Instructions to follow: Print the records below exactly, from the line containing "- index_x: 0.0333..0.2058" down to the line containing "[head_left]", both lines included, and omit every picture.

Source material:

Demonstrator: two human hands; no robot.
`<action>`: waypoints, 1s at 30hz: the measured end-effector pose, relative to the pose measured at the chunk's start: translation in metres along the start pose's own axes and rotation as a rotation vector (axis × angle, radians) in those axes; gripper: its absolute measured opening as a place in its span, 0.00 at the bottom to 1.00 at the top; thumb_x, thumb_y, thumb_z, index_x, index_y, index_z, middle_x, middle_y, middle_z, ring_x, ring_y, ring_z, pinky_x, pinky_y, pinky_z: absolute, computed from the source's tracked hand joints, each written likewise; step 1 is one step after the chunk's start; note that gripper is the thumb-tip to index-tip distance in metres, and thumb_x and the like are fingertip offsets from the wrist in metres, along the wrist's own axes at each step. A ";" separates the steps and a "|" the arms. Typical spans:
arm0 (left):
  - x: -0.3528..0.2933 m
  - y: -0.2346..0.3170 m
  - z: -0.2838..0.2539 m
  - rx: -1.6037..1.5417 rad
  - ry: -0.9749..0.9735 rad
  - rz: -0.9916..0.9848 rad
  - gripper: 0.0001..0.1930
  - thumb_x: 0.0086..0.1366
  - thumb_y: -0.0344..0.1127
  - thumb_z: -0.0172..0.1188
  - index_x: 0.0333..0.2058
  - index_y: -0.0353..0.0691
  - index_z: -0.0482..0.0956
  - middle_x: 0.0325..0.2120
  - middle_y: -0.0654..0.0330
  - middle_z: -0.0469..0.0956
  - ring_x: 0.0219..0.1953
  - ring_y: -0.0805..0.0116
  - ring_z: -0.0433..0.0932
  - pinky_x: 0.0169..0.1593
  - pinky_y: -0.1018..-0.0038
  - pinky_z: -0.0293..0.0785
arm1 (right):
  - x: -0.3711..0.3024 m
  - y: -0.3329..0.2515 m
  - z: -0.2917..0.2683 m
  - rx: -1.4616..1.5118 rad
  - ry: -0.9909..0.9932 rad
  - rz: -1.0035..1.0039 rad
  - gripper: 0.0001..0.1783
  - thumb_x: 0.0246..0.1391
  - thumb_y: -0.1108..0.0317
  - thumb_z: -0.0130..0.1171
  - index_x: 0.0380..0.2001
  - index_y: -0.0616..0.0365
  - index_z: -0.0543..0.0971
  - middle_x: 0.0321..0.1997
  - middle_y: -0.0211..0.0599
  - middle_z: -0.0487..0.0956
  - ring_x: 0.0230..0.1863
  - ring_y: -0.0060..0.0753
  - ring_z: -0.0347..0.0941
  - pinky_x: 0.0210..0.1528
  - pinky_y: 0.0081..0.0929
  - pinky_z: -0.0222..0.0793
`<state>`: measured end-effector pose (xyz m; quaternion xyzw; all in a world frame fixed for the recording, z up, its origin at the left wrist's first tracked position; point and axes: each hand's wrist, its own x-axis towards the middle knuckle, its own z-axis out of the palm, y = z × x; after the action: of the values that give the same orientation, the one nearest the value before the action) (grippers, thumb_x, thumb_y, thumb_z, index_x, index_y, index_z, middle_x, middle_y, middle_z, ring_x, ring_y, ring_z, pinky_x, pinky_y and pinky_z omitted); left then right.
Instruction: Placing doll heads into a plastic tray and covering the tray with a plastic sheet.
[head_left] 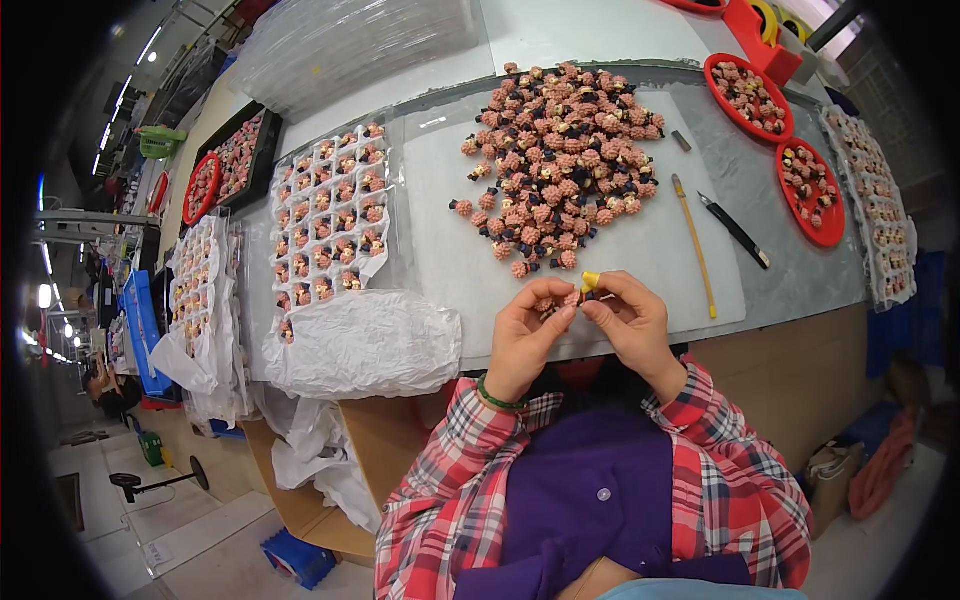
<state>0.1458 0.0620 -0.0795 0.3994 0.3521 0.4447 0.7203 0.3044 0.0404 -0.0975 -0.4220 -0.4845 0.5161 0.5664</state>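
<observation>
Both of my hands meet at the near edge of the work table, fingertips pinched together. Between finger and thumb, my left hand (532,332) grips a small figurine (572,299) with a pink, knobbly top; most of it is hidden by the fingers. From the other side, my right hand (632,322) pinches the same figurine. A yellow wrap or piece (590,281) shows at the right fingertips; I cannot tell which. Just beyond the hands, a large heap of similar figurines (565,165), pink with dark bases, lies on a white sheet (440,190).
Left stand a tray of figurines (330,215), crumpled white paper (365,345) and a second stacked tray (200,285). Rightward lie a thin brush (695,245), a black craft knife (735,230) and a small grey block (682,141). Red bowls (812,190) of figurines sit far right.
</observation>
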 end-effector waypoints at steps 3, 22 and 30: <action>0.002 -0.007 -0.004 0.052 -0.025 0.106 0.13 0.60 0.22 0.55 0.44 0.33 0.71 0.42 0.63 0.70 0.43 0.77 0.70 0.47 0.80 0.68 | -0.004 0.002 0.003 0.028 0.062 0.006 0.21 0.51 0.80 0.59 0.49 0.68 0.70 0.44 0.37 0.72 0.43 0.25 0.72 0.47 0.21 0.71; -0.014 0.010 0.000 0.224 -0.073 0.112 0.22 0.59 0.19 0.56 0.53 0.30 0.67 0.51 0.56 0.62 0.51 0.66 0.69 0.53 0.73 0.72 | 0.003 -0.009 0.013 0.053 -0.024 0.101 0.08 0.56 0.75 0.55 0.39 0.67 0.74 0.33 0.35 0.76 0.32 0.21 0.74 0.37 0.17 0.71; -0.023 0.070 -0.042 0.782 0.287 0.446 0.19 0.55 0.26 0.61 0.47 0.31 0.73 0.42 0.52 0.74 0.35 0.69 0.76 0.41 0.75 0.73 | 0.003 -0.019 0.009 0.018 -0.071 0.139 0.16 0.64 0.63 0.45 0.40 0.67 0.74 0.31 0.36 0.76 0.30 0.21 0.71 0.32 0.18 0.68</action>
<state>0.0759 0.0713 -0.0323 0.6411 0.4948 0.4732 0.3468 0.2985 0.0409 -0.0774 -0.4310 -0.4691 0.5732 0.5154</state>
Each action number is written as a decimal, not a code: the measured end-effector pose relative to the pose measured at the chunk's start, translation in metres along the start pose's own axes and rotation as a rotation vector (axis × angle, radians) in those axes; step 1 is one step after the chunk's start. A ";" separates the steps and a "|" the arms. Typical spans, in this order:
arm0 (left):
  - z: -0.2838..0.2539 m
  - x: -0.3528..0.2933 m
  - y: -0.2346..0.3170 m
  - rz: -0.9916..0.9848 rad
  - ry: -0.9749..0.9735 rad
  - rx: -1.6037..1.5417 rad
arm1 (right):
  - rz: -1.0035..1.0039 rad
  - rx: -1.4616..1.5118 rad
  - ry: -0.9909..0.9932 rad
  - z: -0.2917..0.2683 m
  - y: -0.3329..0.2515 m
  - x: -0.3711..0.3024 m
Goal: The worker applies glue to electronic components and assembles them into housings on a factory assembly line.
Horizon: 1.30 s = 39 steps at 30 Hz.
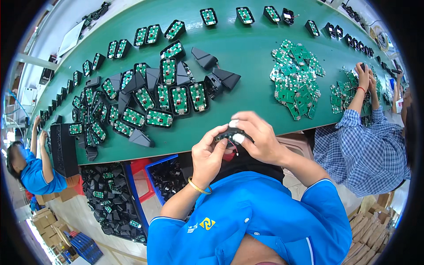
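My left hand [207, 154], a yellow bangle on its wrist, is closed on a small black plastic housing [229, 134] just off the table's near edge. My right hand [259, 140] grips the same housing from the other side, slightly blurred, with white covers on some fingertips. Part of a board seems to show inside the housing, mostly hidden by fingers. A thin red wire with a white plug [237, 153] dangles below it. Left of my hands lies a heap of black housings [143, 99], many with green circuit boards in them. A pile of loose green circuit boards [297, 79] lies to the right.
Housings with boards [175, 29] line the far edge of the green table [247, 53]. Below, at the left, stand a bin of housings [112, 203] and a blue crate [165, 176]. Co-workers sit left [37, 170] and right [360, 150], the right one's hands near another board pile.
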<state>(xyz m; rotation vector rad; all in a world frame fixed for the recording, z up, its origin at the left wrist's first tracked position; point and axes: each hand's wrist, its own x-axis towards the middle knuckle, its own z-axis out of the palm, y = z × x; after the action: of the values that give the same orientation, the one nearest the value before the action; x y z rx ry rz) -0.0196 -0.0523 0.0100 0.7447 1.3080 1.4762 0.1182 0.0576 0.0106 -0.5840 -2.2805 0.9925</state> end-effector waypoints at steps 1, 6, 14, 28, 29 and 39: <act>0.001 0.002 0.002 -0.020 0.013 -0.043 | -0.082 -0.084 0.029 -0.003 -0.004 0.003; 0.005 0.003 0.009 -0.080 0.037 -0.170 | -0.331 -0.341 0.120 -0.010 -0.010 0.008; -0.002 0.004 0.011 -0.088 0.084 -0.252 | -0.419 -0.223 0.247 -0.013 -0.007 -0.003; -0.001 0.001 0.010 -0.127 0.052 -0.341 | -0.403 -0.194 0.199 0.003 -0.014 0.005; -0.001 0.000 0.010 -0.124 0.056 -0.331 | -0.411 -0.182 0.205 0.005 -0.014 0.005; 0.013 -0.006 0.005 0.042 0.101 -0.233 | -0.307 -0.212 0.339 0.016 -0.026 0.014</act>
<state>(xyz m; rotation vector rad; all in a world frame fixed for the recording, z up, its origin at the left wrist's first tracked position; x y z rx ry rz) -0.0076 -0.0531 0.0186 0.5543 1.1742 1.6843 0.0935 0.0412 0.0267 -0.4314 -2.0988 0.4681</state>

Result:
  - index_x: 0.0333..0.2058
  - index_y: -0.0353..0.0691
  - index_z: -0.0482..0.0956
  - middle_x: 0.0325..0.2120
  - middle_y: -0.0654..0.0330
  - middle_z: -0.0469..0.0956
  - ring_x: 0.0219..0.1953
  - ring_y: -0.0805..0.0116
  - ring_z: -0.0433..0.0932
  - pinky_x: 0.0169..0.1593
  - pinky_y: -0.1018..-0.0038
  - pinky_z: -0.0293..0.0785
arm1 (right):
  - x: -0.3711..0.3024 m
  - y: -0.3329..0.2515 m
  - z: -0.2917..0.2683 m
  - rx: -1.4616..1.5118 rad
  - ry: -0.9909..0.9932 rad
  - rz: -1.0035..1.0039 rad
  - gripper: 0.0001..0.1783
  - thumb_x: 0.0246..0.1391
  - thumb_y: -0.1108..0.0317
  - thumb_z: -0.0130..0.1171
  - index_x: 0.0380..0.2001
  - index_y: -0.0616..0.0365
  - index_z: -0.0543..0.0971
  - middle_x: 0.0321..0.1997
  - middle_y: -0.0211..0.0599
  - middle_z: -0.0487..0.0956
  - ring_x: 0.0230..0.1863
  - ring_y: -0.0060..0.0753
  - ring_z: -0.0347..0.0941
  - pinky_x: 0.0210..0.1528
  - pinky_y: 0.0081..0.0929
  - pinky_z: -0.0222..0.0793
`<state>`: measured end-effector pose (xyz m; quaternion xyzw; all in a world frame fixed for the recording, z up, its origin at the left wrist's first tracked position; point and axes: each hand's wrist, its own x-axis towards the middle knuckle, its own z-axis out of the palm, y = z × x; after the action: of the values that give the same orientation, the one nearest the value before the action) (grippers, thumb_x, thumb_y, thumb_z, index_x, index_y, index_z, middle_x, middle_y, middle_z, ring_x, ring_y, ring_z, pinky_x, pinky_y and pinky_z omitted); left then right.
Instruction: Placing doll heads into a plastic tray and covering the tray with a plastic sheet.
[head_left] 

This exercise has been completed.